We’re hearing a lot of conflicting scenarios and projections related to the teacher workforce come fall. On the one hand, there is fear of massive layoffs precipitated by the COVID-19 recession and state budget cuts. On the other, there are projections of staffing shortages, as districts prepare to reopen schools safely with sufficient social distancing in place, while facing retirements and resignations of teachers who do not want to teach under current conditions. Furthermore, shortages of qualified teachers in fields like math, science, and special education were already widespread before the pandemic closed schools this spring.

Layoffs or shortages—which is it?
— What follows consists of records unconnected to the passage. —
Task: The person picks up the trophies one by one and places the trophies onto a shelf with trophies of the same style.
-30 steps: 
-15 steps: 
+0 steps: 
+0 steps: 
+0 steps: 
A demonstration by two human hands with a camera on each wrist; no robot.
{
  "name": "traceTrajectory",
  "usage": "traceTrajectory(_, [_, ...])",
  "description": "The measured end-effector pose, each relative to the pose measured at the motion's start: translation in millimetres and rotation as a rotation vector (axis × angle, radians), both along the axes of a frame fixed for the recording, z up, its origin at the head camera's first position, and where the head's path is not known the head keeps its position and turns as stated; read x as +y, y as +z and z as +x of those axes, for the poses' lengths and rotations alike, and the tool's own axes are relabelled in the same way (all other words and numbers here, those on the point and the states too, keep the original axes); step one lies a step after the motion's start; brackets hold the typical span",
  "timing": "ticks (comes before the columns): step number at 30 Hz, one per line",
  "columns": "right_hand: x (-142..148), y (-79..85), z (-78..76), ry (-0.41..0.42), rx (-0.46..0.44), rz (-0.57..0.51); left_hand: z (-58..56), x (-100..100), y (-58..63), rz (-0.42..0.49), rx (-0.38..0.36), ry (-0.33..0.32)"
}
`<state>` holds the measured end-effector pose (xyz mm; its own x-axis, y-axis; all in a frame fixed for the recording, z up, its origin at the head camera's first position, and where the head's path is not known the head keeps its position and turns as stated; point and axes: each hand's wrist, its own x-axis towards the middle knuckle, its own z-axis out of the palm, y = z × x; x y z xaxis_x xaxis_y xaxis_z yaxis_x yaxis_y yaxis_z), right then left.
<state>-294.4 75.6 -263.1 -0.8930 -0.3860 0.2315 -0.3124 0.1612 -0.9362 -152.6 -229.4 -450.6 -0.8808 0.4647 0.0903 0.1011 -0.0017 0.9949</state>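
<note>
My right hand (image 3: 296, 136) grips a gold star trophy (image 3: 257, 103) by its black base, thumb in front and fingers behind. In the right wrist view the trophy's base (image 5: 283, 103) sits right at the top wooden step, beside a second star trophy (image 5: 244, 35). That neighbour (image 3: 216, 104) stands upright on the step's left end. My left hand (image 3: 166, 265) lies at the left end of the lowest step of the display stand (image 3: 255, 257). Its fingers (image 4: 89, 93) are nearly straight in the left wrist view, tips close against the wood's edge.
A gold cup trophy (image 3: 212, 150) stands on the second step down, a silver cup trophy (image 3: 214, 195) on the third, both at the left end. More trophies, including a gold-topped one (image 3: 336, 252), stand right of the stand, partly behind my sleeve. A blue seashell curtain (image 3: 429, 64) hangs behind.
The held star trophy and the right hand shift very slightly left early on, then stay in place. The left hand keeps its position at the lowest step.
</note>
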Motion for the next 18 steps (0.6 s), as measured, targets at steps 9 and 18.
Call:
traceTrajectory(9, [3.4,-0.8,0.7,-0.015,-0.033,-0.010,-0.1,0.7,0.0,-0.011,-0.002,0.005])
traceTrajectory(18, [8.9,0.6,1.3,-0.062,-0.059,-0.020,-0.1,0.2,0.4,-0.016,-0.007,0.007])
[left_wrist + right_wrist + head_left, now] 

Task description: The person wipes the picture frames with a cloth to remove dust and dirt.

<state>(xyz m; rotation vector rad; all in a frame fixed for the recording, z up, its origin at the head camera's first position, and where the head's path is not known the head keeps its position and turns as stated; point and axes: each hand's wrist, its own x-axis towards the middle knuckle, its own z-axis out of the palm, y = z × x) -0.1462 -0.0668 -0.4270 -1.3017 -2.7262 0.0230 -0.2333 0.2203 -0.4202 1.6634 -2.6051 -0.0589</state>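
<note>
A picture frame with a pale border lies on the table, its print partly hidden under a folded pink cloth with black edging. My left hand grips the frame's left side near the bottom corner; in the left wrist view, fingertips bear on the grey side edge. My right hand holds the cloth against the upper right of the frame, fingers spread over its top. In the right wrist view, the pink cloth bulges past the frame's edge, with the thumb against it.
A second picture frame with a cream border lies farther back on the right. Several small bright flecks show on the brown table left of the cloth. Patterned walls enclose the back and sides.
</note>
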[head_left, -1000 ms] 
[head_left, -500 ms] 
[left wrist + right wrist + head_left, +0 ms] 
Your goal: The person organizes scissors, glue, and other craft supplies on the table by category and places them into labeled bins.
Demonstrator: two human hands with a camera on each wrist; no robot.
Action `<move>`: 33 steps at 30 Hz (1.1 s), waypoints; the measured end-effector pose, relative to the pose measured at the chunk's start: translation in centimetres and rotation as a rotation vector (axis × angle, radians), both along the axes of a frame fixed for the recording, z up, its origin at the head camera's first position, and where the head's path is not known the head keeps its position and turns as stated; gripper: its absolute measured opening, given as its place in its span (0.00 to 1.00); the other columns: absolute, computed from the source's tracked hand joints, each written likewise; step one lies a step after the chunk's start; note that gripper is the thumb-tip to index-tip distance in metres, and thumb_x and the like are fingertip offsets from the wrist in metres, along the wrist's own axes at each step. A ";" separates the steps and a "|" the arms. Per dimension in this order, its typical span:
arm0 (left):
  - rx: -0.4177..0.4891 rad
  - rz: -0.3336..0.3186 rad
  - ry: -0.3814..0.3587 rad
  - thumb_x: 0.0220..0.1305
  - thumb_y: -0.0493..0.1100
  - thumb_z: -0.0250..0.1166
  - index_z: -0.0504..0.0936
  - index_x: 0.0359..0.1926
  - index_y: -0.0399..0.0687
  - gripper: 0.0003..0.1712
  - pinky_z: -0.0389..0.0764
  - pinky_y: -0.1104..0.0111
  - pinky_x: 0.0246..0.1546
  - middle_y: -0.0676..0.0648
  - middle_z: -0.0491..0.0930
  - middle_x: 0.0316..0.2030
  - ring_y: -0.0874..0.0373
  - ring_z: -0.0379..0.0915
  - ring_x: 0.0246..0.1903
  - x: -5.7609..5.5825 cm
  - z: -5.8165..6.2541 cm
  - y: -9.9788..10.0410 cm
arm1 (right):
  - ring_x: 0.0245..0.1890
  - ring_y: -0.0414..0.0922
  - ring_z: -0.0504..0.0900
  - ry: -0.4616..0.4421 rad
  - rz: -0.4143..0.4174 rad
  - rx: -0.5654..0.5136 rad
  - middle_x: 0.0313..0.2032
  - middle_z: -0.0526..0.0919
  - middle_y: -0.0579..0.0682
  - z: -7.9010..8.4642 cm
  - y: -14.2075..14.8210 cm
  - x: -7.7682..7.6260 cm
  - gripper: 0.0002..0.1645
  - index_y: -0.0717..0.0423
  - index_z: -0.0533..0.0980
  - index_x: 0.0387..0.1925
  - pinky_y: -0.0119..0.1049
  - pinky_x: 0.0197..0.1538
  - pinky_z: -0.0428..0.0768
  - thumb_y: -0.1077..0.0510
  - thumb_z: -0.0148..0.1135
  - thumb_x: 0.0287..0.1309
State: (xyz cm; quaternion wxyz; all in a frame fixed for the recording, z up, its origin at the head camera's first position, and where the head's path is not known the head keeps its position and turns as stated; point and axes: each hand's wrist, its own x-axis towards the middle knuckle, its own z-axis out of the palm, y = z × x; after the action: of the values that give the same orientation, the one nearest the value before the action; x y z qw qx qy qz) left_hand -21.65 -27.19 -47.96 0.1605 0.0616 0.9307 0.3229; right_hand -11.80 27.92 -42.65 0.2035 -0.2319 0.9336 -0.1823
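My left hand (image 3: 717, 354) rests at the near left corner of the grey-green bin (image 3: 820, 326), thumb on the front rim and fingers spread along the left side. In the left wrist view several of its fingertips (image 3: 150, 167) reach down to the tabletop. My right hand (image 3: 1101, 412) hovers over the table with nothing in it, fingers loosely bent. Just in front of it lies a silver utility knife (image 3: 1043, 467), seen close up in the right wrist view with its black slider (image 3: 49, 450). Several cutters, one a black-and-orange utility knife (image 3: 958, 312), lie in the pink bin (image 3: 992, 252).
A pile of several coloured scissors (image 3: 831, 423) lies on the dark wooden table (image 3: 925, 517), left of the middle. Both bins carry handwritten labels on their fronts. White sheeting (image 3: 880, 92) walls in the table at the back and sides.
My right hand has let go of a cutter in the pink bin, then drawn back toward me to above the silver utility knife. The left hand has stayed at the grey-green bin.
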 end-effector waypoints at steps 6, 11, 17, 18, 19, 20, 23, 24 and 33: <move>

Indicators of teacher demand and supply—including the number of teaching and other positions funded, the number required to deliver instruction safely, turnover rates, and the supply of new teachers coming out of teacher preparation programs—can help us begin to understand the impact of COVID-19 on the educator workforce.

Layoffs Are Looming…

As states face the effects of massive unemployment, dramatically reduced tax revenues, and skyrocketing costs for healthcare and social services, education budgets are being cut, with inevitable consequences for the teacher workforce. The fallout is already happening. According to the Economic Policy Institute, more k–12 public education jobs were lost this past April than in all of the Great Recession. Half of these losses were among special education teachers, tutors, and teaching assistants. Losses were also significant among counselors, nurses, custodians, and other building maintenance staff.

According to the Economic Policy Institute, more k–12 public education jobs were lost this past April than in all of the Great Recession.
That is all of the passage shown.